1. TMA Loads and TMA Epilogue

V0 used copy_async() for loading and store_global() for write-back. Although these are tile-level operations in Tilus, under the hood they are lowered to per-thread cp.async and store instructions, where each thread copies only a small piece (e.g., 16 bytes). This version replaces both with TMA (Tensor Memory Access), a dedicated hardware engine on Hopper and Blackwell GPUs that copies multi-dimensional tiles between global and shared memory. A single TMA instruction replaces hundreds of per-thread copies, and the TMA engine operates independently without occupying SM compute resources.

The Full Kernel

BlackwellMatmulV1 — full kernel
@tilus.autotune(
    "block_m, block_n, e_block_n",
    [[128, 64, 16], [128, 128, 16], [128, 256, 32], [128, 256, 64]],
)
@tilus.autotune("block_k", [16, 32, 64])
class BlackwellMatmulV1(tilus.Script):
    def __init__(self, block_m: int, block_n: int, block_k: int, e_block_n: int):
        super().__init__()
        self.block_m = block_m
        self.block_n = block_n
        self.block_k = block_k
        self.e_block_n = e_block_n

    def __call__(
        self,
        m_size: int32,
        n_size: int,
        k_size: int,
        a_ptr: ~float16,
        b_ptr: ~float16,
        c_ptr: ~float16,
    ):
        self.attrs.blocks = [cdiv(m_size, self.block_m), cdiv(n_size, self.block_n)]
        self.attrs.warps = 4

        offset_m: int32 = self.block_m * self.blockIdx.x
        offset_n: int32 = self.block_n * self.blockIdx.y

        g_a = self.global_view(a_ptr, dtype=float16, shape=[m_size, k_size])
        g_b = self.global_view(b_ptr, dtype=float16, shape=[n_size, k_size])
        s_a = self.shared_tensor(dtype=float16, shape=[self.block_m, self.block_k])
        s_b = self.shared_tensor(dtype=float16, shape=[self.block_n, self.block_k])

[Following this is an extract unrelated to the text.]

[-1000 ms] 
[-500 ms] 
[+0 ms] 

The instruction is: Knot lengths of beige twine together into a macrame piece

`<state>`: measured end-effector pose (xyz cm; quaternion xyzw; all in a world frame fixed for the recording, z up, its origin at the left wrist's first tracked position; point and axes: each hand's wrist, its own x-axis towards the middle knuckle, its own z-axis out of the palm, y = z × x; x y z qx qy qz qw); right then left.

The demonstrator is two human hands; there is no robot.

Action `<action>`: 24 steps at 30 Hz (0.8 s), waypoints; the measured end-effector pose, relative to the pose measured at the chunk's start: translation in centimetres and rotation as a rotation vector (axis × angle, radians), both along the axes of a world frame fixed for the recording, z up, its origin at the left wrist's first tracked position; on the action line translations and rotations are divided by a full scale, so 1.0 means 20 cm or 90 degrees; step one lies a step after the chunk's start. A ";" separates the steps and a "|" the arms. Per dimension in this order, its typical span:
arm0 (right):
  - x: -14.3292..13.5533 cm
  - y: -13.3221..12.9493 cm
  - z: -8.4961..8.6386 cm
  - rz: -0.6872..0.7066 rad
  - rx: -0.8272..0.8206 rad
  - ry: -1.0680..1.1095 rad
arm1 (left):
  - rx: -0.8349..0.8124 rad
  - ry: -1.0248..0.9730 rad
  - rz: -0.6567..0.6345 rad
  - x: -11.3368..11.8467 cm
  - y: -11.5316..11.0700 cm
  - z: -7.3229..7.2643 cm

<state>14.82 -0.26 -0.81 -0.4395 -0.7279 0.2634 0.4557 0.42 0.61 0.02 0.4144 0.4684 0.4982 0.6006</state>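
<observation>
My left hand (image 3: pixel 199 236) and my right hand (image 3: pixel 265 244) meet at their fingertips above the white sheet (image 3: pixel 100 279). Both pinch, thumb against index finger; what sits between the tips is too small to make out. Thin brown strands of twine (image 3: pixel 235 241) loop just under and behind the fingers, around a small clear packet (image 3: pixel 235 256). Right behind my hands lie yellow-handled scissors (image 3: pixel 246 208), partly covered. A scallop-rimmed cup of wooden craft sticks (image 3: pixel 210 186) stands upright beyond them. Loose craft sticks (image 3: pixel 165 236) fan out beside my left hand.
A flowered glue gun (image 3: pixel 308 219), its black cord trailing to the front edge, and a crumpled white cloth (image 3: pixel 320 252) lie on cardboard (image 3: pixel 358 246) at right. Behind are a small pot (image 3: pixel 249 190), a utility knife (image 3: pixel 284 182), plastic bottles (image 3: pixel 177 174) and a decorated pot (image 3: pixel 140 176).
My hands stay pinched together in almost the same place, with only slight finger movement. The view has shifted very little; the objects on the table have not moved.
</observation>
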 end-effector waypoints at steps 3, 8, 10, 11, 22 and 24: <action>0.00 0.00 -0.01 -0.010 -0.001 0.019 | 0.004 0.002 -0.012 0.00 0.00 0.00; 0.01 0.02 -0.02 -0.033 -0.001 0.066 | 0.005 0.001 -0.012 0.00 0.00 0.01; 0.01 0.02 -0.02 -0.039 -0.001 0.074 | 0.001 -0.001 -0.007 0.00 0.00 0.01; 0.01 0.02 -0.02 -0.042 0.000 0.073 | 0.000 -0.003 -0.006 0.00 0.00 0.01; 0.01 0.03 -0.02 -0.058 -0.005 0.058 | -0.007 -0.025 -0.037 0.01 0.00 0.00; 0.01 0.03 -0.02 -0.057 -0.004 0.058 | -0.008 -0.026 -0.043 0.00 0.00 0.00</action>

        t_acc = self.tcgen05.alloc(dtype=float32, shape=[self.block_m, self.block_n])

        # allocate two barriers: one for TMA completion, one for MMA completion
        tma_barrier, mma_barrier = self.mbarrier.alloc(counts=[1, 1]).tolist()

        phase: uint32 = 0

        self.sync()

        for offset_k in range(0, k_size, self.block_k):
            with self.single_warp():
                # single_thread: only one thread signals the expected transaction bytes
                with self.single_thread():
                    self.mbarrier.arrive_and_expect_tx(
                        tma_barrier, transaction_bytes=s_a.nbytes + s_b.nbytes
                    )
                # TMA: hardware-accelerated async copy from global to shared memory
                self.tma.global_to_shared(
                    src=g_a,
                    dst=s_a,
                    offsets=[offset_m, offset_k],
                    mbarrier=tma_barrier,
                )
                self.tma.global_to_shared(
                    src=g_b,
                    dst=s_b,
                    offsets=[offset_n, offset_k],
                    mbarrier=tma_barrier,
                )
                # wait for TMA transfers to complete
                self.mbarrier.wait(tma_barrier, phase=phase)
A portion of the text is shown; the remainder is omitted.